In the eleven years I have now been working in China, I have seen some robust local invention patents, utility model patents and design patents, but also registrations that can only be described as “junk” or a case of “patent piracy”. China is well aware that poorly targeted/incentivised subsidies are a blunt instrument for fostering innovation. Where subsidies are based on the number of filings, necessarily incentives will result in a situation where quantity trumps quality. Chinese authorities have started tightening the requirements for the grant of subsidies in an attempt to align the interests of the State in climing the innovation value-chain, with the interests of individuals to secure monetary rewards. The current system will however be around for some time, so the quality of IP rights will remain a challenge faced by German companies with any business interests in or with China, whether supplying, sourcing, manufacturing or selling. All IP rights that are registered in China automatically become part of “prior art”, meaning that they have to be considered assessing novelty and inventiveness of all inventions made and filed even in Germany. So the more such “prior art” that exists, the harder, arguably, it becomes for German inventions to meet the necessary standards of novelty and inventiness. In short, German companies must update their search strategies for IP rights in China so that they become and remain aware of all relevant China origin “prior art”. Additinally, this will also allow German companies to identify ahead of time where future threats from China may originate.

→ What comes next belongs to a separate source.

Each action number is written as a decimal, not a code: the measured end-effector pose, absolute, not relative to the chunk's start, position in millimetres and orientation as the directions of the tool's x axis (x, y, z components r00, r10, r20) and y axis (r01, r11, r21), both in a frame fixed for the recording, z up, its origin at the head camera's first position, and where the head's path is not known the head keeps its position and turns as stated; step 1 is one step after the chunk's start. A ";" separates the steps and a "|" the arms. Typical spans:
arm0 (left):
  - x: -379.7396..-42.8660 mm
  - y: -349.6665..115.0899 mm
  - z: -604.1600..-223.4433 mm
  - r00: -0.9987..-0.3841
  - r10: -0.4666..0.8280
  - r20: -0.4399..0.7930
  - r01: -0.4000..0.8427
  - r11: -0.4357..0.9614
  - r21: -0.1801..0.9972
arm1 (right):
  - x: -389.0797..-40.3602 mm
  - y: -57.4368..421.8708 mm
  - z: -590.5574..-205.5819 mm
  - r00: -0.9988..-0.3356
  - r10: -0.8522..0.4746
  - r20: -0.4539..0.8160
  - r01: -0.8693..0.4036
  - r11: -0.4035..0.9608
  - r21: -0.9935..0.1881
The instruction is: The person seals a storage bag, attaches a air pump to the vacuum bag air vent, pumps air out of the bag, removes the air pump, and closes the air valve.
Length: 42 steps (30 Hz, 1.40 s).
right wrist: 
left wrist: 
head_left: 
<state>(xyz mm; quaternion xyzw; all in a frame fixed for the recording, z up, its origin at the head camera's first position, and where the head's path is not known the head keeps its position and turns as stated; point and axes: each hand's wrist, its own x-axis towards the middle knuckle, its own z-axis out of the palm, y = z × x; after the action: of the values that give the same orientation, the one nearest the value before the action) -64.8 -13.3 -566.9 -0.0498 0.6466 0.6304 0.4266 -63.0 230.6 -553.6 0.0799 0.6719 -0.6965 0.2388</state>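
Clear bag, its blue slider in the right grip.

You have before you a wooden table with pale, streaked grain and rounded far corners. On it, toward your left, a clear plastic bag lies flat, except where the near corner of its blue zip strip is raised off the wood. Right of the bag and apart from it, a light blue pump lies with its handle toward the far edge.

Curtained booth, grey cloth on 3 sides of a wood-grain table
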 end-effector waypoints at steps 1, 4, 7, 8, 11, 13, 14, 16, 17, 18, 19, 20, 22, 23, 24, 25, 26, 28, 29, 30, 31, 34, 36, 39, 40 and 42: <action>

Tell us what your advice would be to German companies that want to enter China with their products: What should they think about? What’s the best way for German companies to prepare themselves for future challenges in China?
Ten years ago I would have advised German companies to check if they have registered all the rights they do not want to lose. Now that approach is no longer sufficient, and I now recommend they carry out periodic “freedom to operate” searches to ensure they do not “trip” over Chinese IP rights. Going forward, German companies should never underestimate their Chinese competitors. To adapt one of Sun Tzi’s stratagems in “The Art of War”: Only if German companies know their own strengths and weaknesses, and know the strengths and weaknesses of their Chinese competitors, and choose their moment and venue of engagement in light of such knowledge, will they be successful in their IP battles in China!
Elliot Papageorgiou is a Partner in the law ﬁrm Rouse & Co. International LLP and has worked in Melbourne, Oxford, London, as well as stints in New York, in addition to spending the last 11 years in Beijing, Guangzhou and Shanghai. Elliot advises European companies on intellectual property (IP) rights strategies, on how to prepare for and successfully enter the Chinese market with their IP and how to protect and enforce their IP. He has been a speaker on four occasions at the Steinbeis Symposium on Security in Business, which takes place annually in Villingen- Schwenningen.